Petition to the High Court of Justice against the Biometric Database
The Association for Civil Rights in Israel (ACRI) filed a petition to the High Court of Justice today (February 20), seeking to annul a law that would establish a governmental biometric database and to cancel of the database’s two-year pilot program. The petition was filed by ACRI attorney Avner Pinchuk along with The Movement for Digital Rights, Professor Karine Nahon of the University of Washington, and Doron Ofek, an information security expert –
According to the petition, “a centralized database of the entire population’s biometric information is a sensitive and powerful resource that provides an unprecedented mechanism for surveillance and control. It delivers a heavy and needless blow to the rights of the individual to dignity, liberty and privacy.”
The petition is not directed against the issuance of “smart” biometric identification cards, but rather against the amassment of biometric identification data in one central database. The petitioners maintain that a biometric identification system can work without a central database, which constitutes an unnecessary invasion of privacy and a breach of citizen’s security . Other countries, such as the Netherlands, Germany, and the UK, have introduced or are introducing biometric identification systems that avoid the creation of a central database.

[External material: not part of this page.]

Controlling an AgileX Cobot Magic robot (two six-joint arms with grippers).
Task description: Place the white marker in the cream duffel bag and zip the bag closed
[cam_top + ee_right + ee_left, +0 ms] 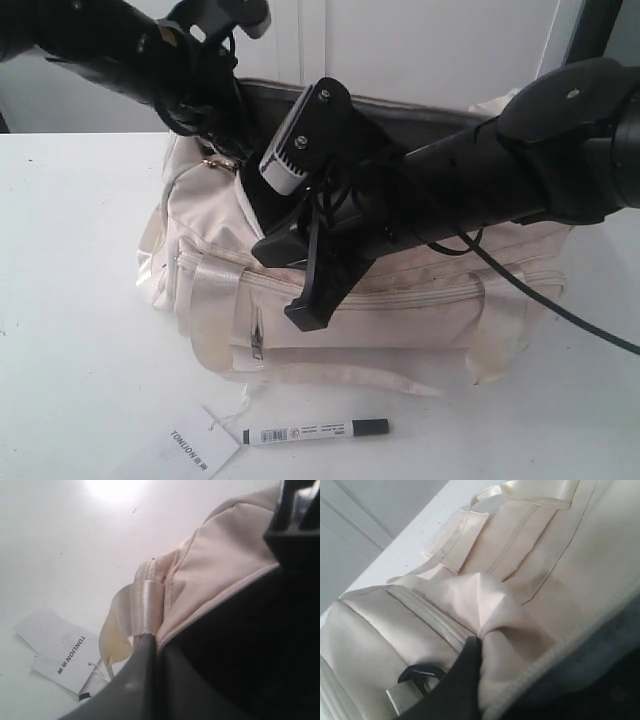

The Interior Ministry has been working on a plan to introduce identification cards that incorporate biometric identification (such as fingerprints and facial scans) as a means of preventing identification forgery since the technology became available. In 2007, the Interior Ministry backtracked on its prior policy and began pushing for the creation of a central database alongside the new ID cards.
In the wake of public outcry against the Biometric Database Law, which passed in the Israeli parliament (the Knesset) in 2009, a compromise was reached under which the establishment of a central database was conditioned upon the success of a two-year “voluntary pilot study” designed to evaluate the need for such a database and the scope of the information collected by it.
According to the petitioners, the pilot is only intended to give the appearance of a study, the results of which are in fact predetermined. The Interior Ministry and the Population Authority “designed” the pilot, are charged with executing it, and are authorized to determine its “success.” The pilot program fails, among other things, to specify the matters for study or set parameters that would measure its necessity and success. It also omits the study of alternatives– some of which were even accepted by experts of the Interior Ministry – that would accomplish the goal of preventing forgery without the compilation of a massive centralized database (such as “privacy by design” methodologies which reduce the risks of information theft or misuse).
According to the petitioners, the population authority is trying to convince the public to participate in the pilot and argues for the safety of the biometric database. In an era of wikileaks, there is no such thing as a totally safe database. The consequences will be harsh, If and when information will leak from the biometric database.